Alors forcément les principaux concernés s’interrogent sur les risques, les mesures à mettre en place ou tentent de convaincre les parents de leur laisser les enfants tout de même.

Les 3 petits-enfants d’Antonia vivent à Lille, ville classée en alerte maximale alors pour éviter les risques, quelques mesures s’imposent avant leur arrivée à Nice.

"Ils ne vont pas venir tout de suite mais quelques jours après le début des vacances. On a une maison avec jardin donc on espère qu'ils vont être une grande partie de la journée dehors."

"On ne peut pas faire autrement que s'éloigner, c'est dommage"

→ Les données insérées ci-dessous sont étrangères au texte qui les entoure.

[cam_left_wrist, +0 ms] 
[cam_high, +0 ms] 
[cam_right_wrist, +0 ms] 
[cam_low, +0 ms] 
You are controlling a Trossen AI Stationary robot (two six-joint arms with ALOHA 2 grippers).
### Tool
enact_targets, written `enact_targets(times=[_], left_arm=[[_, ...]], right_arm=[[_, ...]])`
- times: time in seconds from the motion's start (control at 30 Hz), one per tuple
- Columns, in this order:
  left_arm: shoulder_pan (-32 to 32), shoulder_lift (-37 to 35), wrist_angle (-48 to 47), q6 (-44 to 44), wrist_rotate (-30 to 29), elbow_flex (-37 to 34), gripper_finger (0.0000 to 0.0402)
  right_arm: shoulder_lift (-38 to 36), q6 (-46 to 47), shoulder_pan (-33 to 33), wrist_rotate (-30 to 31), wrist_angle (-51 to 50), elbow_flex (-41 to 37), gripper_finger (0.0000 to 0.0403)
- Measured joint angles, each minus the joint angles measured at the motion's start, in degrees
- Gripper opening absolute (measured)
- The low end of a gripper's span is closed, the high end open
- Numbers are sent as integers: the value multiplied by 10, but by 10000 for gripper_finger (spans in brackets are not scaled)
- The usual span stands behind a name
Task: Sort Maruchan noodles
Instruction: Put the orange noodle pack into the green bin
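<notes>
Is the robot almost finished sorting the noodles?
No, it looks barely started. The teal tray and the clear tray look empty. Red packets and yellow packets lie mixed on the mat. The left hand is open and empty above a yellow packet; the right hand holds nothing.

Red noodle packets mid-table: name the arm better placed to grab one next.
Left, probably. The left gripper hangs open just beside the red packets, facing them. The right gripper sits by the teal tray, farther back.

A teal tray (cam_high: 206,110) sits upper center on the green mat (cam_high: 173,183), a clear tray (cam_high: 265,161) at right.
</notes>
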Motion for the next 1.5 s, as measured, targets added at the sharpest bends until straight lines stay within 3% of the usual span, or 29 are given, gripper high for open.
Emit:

Marie-Jeanne, Niçoise, préfère elle espacer les rendez-vous avec son petit-fils de 16 ans, et le voir à l’extérieur.

"Il côtoie beaucoup plus de monde. Comme je suis une grand-mère, eh bien je fais attention."

Pour France, 84 ans, c’est définitif: pas de vacances avec ses petits et arrières petits-enfants.

"Les parents ont décidé de ne pas envoyer les enfants parce qu'ils ne veulent pas me contaminer. J'ai deux pièces donc quand ils viennent on est serrés. Donc on ne peut pas faire autrement que s'éloigner, c'est dommage."

"Ca me ferait de la peine de ne pas les voir"

Jocelyne tente de convaincre les parents de lui confier les petits-enfants mais ce n’est pas gagné.

"Ca m'ennuierait beaucoup, ça me ferait de la peine de ne pas les voir. On est très privés des petits-enfants, on a envie de les câliner, de les embrasser."

Les grands-parents veulent tout de même garder le lien avec les enfants au moins par téléphone.